Take the entries below and print only the lines from the one with "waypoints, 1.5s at" through the one with "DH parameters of", exactly as they stand, both ends included.

Source data:
-------

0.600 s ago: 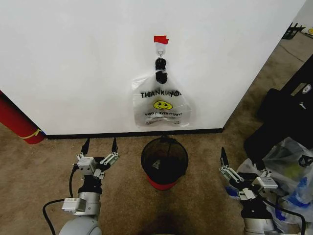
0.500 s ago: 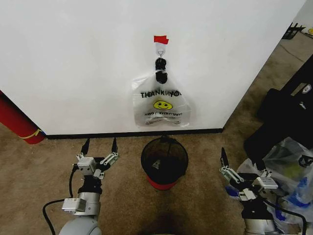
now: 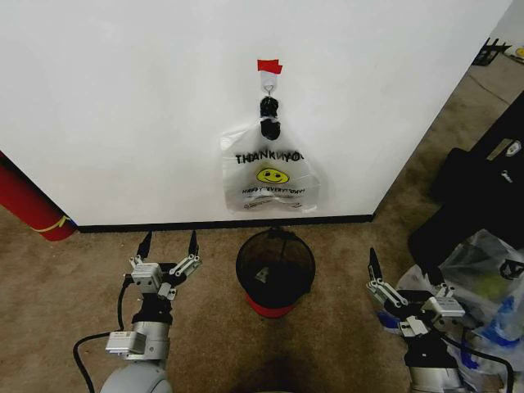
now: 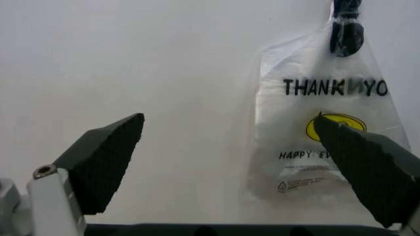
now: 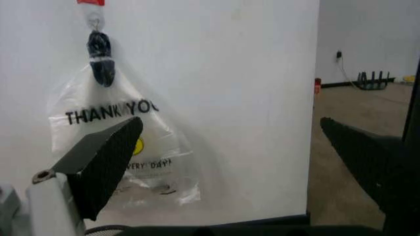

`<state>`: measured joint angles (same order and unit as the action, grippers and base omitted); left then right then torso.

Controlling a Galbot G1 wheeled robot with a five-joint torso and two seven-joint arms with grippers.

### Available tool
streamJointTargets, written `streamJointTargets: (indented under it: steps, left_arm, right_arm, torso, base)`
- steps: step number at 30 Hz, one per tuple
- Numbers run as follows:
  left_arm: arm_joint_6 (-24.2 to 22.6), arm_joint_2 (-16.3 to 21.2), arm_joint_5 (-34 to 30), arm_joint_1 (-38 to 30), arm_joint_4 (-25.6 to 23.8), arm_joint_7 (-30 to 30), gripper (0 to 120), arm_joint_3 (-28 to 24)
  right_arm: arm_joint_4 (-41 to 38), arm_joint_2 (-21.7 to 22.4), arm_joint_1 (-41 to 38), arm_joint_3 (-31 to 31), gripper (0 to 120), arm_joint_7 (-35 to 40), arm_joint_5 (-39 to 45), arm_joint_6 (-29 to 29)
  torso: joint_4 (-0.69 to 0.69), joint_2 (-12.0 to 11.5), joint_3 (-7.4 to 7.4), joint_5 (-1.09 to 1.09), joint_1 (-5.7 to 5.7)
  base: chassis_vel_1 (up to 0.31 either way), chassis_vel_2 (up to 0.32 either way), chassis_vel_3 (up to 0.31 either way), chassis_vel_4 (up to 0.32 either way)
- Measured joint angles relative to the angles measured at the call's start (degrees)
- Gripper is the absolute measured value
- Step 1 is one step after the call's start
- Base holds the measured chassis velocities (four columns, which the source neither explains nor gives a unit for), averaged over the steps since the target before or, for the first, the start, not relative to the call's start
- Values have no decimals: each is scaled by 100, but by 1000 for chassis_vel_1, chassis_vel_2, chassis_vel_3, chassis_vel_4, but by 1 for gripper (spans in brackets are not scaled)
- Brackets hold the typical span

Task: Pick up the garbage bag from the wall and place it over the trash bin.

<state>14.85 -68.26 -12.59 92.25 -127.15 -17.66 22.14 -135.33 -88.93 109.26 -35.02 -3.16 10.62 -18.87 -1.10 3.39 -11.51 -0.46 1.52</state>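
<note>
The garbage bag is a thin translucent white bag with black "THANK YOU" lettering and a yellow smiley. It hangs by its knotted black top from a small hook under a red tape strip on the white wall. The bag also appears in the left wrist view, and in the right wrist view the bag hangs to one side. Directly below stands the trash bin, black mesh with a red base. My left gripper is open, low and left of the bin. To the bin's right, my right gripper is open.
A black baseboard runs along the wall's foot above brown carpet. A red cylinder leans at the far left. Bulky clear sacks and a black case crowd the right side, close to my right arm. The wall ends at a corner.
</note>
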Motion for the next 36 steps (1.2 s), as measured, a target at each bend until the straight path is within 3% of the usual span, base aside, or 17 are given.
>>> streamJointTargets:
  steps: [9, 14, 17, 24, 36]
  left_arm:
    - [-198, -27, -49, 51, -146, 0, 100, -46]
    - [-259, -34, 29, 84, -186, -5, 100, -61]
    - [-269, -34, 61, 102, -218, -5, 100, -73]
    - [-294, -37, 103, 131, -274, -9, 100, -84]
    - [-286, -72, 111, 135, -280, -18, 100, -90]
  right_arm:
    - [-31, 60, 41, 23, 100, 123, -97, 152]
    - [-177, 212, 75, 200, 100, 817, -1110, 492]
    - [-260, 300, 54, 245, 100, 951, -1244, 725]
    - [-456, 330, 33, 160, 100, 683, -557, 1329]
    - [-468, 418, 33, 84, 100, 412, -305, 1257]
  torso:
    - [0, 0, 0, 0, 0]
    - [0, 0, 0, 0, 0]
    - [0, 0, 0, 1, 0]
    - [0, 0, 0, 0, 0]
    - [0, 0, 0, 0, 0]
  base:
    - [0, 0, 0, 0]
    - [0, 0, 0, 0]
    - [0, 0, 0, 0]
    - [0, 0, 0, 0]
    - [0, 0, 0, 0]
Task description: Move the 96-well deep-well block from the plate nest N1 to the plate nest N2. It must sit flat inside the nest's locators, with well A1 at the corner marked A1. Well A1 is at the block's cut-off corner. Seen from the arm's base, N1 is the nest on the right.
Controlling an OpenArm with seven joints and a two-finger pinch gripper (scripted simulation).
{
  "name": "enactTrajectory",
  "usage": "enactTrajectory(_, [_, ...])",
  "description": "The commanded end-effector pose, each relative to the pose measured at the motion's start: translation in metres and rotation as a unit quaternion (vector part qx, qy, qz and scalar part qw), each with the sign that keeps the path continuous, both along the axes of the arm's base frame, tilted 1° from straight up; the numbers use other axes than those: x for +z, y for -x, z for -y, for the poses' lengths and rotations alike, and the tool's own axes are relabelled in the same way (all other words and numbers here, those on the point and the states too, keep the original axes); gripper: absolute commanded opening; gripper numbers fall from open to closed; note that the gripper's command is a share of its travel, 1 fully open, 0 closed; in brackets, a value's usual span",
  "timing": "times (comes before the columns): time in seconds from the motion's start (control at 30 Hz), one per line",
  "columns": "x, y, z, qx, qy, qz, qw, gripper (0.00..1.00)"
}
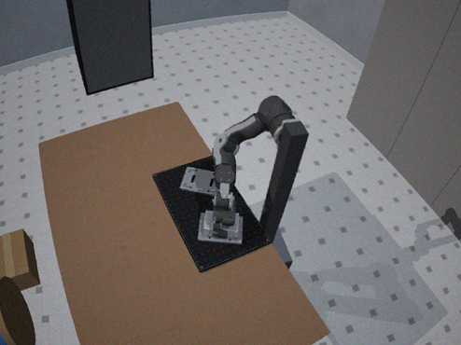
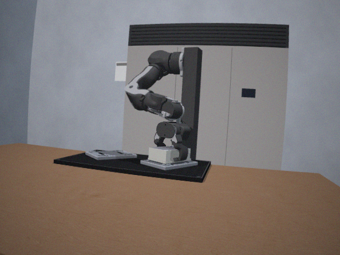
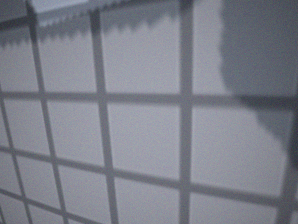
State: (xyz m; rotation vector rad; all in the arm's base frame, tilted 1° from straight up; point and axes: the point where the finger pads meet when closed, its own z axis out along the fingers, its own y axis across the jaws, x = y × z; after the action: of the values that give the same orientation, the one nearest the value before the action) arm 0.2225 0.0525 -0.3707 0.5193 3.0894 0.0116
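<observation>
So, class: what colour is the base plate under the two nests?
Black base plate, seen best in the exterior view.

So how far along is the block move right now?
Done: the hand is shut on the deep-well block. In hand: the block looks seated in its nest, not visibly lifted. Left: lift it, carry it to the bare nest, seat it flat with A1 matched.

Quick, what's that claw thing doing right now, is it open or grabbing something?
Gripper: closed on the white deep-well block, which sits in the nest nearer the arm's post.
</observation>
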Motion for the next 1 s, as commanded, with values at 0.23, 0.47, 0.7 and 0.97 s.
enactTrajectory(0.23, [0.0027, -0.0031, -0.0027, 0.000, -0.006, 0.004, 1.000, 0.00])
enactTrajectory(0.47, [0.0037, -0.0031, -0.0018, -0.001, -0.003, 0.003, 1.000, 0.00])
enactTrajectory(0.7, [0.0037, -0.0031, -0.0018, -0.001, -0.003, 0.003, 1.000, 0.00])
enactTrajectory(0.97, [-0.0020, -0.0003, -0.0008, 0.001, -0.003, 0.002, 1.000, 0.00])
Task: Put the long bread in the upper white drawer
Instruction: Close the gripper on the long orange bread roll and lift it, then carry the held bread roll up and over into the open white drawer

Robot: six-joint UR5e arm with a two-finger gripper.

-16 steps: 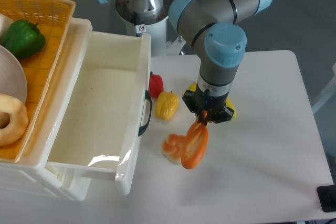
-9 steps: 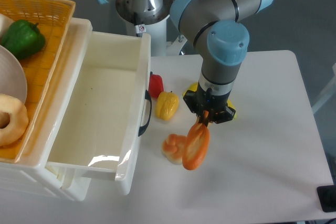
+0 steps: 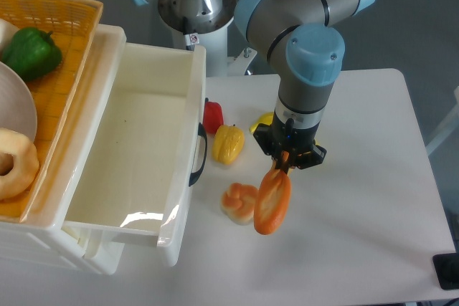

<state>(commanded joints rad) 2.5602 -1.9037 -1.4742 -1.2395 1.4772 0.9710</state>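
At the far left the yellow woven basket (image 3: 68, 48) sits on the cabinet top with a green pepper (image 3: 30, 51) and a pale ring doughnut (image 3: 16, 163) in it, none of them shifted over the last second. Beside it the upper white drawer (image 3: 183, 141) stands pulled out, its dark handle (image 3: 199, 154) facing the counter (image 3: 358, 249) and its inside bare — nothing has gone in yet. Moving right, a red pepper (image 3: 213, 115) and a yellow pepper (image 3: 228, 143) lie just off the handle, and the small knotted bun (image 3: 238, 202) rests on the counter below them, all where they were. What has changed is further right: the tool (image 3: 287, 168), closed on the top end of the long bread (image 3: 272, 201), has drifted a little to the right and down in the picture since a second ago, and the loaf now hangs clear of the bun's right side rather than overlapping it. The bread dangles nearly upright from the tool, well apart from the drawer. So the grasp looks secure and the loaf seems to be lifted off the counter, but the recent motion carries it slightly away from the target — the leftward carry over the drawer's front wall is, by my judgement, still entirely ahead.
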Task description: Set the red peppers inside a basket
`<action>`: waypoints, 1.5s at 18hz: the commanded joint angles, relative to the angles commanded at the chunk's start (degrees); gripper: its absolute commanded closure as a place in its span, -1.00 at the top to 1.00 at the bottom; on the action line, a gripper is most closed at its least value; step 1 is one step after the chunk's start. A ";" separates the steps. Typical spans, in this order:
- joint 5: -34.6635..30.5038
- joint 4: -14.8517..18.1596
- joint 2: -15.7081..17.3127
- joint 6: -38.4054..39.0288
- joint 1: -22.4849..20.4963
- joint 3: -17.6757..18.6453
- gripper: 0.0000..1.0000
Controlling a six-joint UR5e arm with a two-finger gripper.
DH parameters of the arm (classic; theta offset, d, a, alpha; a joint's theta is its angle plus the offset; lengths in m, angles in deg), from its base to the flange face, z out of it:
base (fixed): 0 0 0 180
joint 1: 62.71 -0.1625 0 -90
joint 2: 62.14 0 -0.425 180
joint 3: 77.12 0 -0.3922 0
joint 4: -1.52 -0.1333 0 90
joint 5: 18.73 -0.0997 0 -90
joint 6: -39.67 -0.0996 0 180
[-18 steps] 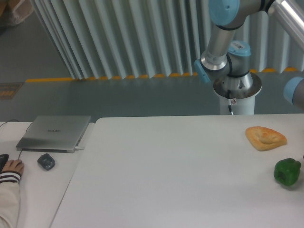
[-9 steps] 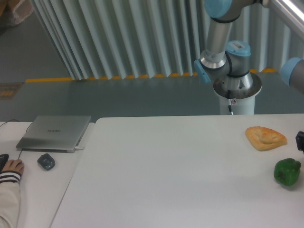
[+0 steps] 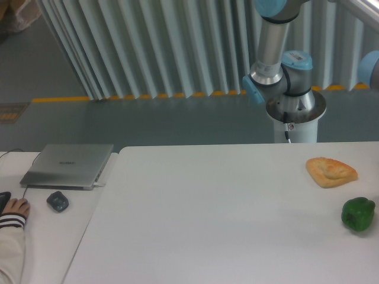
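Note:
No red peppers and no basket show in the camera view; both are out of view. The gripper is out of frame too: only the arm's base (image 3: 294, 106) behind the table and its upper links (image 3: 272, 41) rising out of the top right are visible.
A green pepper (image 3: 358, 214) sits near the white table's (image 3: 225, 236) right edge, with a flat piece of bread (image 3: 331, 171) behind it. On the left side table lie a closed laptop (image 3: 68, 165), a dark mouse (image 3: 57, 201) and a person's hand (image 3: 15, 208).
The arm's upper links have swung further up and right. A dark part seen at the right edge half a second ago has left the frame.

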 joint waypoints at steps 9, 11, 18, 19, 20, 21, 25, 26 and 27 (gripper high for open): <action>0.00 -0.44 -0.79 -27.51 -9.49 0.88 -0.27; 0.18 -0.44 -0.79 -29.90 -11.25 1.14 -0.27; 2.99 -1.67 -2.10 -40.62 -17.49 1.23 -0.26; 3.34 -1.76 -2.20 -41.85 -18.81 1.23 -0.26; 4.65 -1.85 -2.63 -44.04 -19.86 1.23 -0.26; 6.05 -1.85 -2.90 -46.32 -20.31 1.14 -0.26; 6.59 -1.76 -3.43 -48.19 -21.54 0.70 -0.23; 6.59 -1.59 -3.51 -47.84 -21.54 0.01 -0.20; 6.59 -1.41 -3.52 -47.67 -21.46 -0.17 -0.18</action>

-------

→ RESULT
`<action>`: waypoints, 1.5s at 18hz: the commanded joint angles, relative to the angles commanded at the chunk's start (degrees); gripper: its absolute commanded closure as a place in its span, -1.00 at the top to 1.00 at the bottom; on the action line, a gripper is most closed at its least value; step 1 is one step after the chunk's start. A ";" separates the steps. Typical spans, in this order:
- joint 5: -34.6635..30.5038
- joint 4: -14.8517..18.1596
- joint 2: -15.7081..17.3127
- joint 6: -38.4054..39.0288
- joint 1: -22.4849..20.4963
- joint 3: -17.6757..18.6453
- gripper: 0.0000..1.0000
Controlling a six-joint UR5e arm with a two-finger gripper.
DH parameters of the arm (classic; theta offset, d, a, alpha; a joint's theta is its angle plus the offset; lengths in m, angles in deg), from its base to the flange face, z out of it:

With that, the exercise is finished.